(INFORMATION SUPPLIED)

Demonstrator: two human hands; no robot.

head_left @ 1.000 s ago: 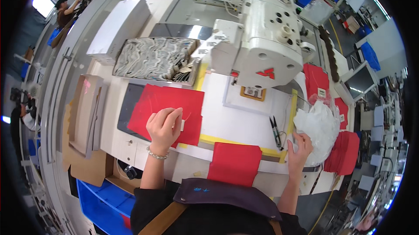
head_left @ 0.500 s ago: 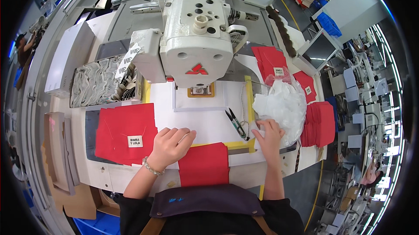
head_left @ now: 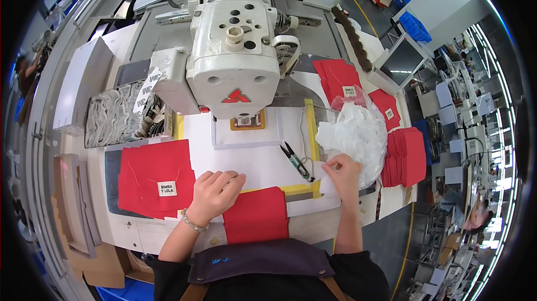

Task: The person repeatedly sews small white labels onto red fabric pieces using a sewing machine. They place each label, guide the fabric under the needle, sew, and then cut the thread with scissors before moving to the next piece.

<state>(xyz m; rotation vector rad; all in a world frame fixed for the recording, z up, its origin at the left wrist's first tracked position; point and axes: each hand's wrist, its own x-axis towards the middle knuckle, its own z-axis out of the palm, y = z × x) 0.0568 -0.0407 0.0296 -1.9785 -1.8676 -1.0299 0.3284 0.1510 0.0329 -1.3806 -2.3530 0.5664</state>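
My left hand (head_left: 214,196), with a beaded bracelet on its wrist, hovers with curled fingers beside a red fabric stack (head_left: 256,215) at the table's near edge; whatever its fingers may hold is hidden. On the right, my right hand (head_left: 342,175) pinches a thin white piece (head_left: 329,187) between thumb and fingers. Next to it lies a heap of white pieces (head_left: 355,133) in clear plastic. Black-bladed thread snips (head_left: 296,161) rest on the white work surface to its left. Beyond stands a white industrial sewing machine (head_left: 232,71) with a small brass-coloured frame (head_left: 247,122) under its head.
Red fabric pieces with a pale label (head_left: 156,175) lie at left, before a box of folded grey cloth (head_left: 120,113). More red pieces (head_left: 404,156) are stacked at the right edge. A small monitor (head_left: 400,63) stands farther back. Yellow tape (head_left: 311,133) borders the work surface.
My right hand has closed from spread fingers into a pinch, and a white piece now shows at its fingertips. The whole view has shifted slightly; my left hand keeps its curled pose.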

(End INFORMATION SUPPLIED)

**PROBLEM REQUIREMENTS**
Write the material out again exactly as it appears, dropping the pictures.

**EXERCISE RESPONSE**
Demonstrator: two human hands; no robot.

head_left @ 1.000 s ago: 
head_left @ 0.500 s ago: 
head_left @ now: 

Task: The person repeatedly sews small white labels onto red fabric pieces using a sewing machine. They place each label, guide the fabric under the needle, sew, and then cut the thread with scissors before moving to the next piece.

<state>(xyz m; rotation vector rad; all in a world frame fixed for the recording, z up, its origin at the left wrist's first tracked position; point and axes: each hand's wrist, its own x-axis towards the middle knuckle, its own z-axis out of the palm, y = z × x) 0.0568 -0.0407 0.0296 -1.9785 -1.8676 -1.0299 0.3284 0.1510 0.0329 -1.3806 -2.3530 0.5664</state>
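My left hand (head_left: 214,196), with a beaded bracelet on its wrist, hovers with curled fingers beside a red fabric stack (head_left: 256,215) at the table's near edge; whatever its fingers may hold is hidden. On the right, my right hand (head_left: 342,175) pinches a thin white piece (head_left: 329,187) between thumb and fingers. Next to it lies a heap of white pieces (head_left: 355,133) in clear plastic. Black-bladed thread snips (head_left: 296,161) rest on the white work surface to its left. Beyond stands a white industrial sewing machine (head_left: 232,71) with a small brass-coloured frame (head_left: 247,122) under its head.
Red fabric pieces with a pale label (head_left: 156,175) lie at left, before a box of folded grey cloth (head_left: 120,113). More red pieces (head_left: 404,156) are stacked at the right edge. A small monitor (head_left: 400,63) stands farther back. Yellow tape (head_left: 311,133) borders the work surface.
My right hand has closed from spread fingers into a pinch, and a white piece now shows at its fingertips. The whole view has shifted slightly; my left hand keeps its curled pose.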

That makes the output complete.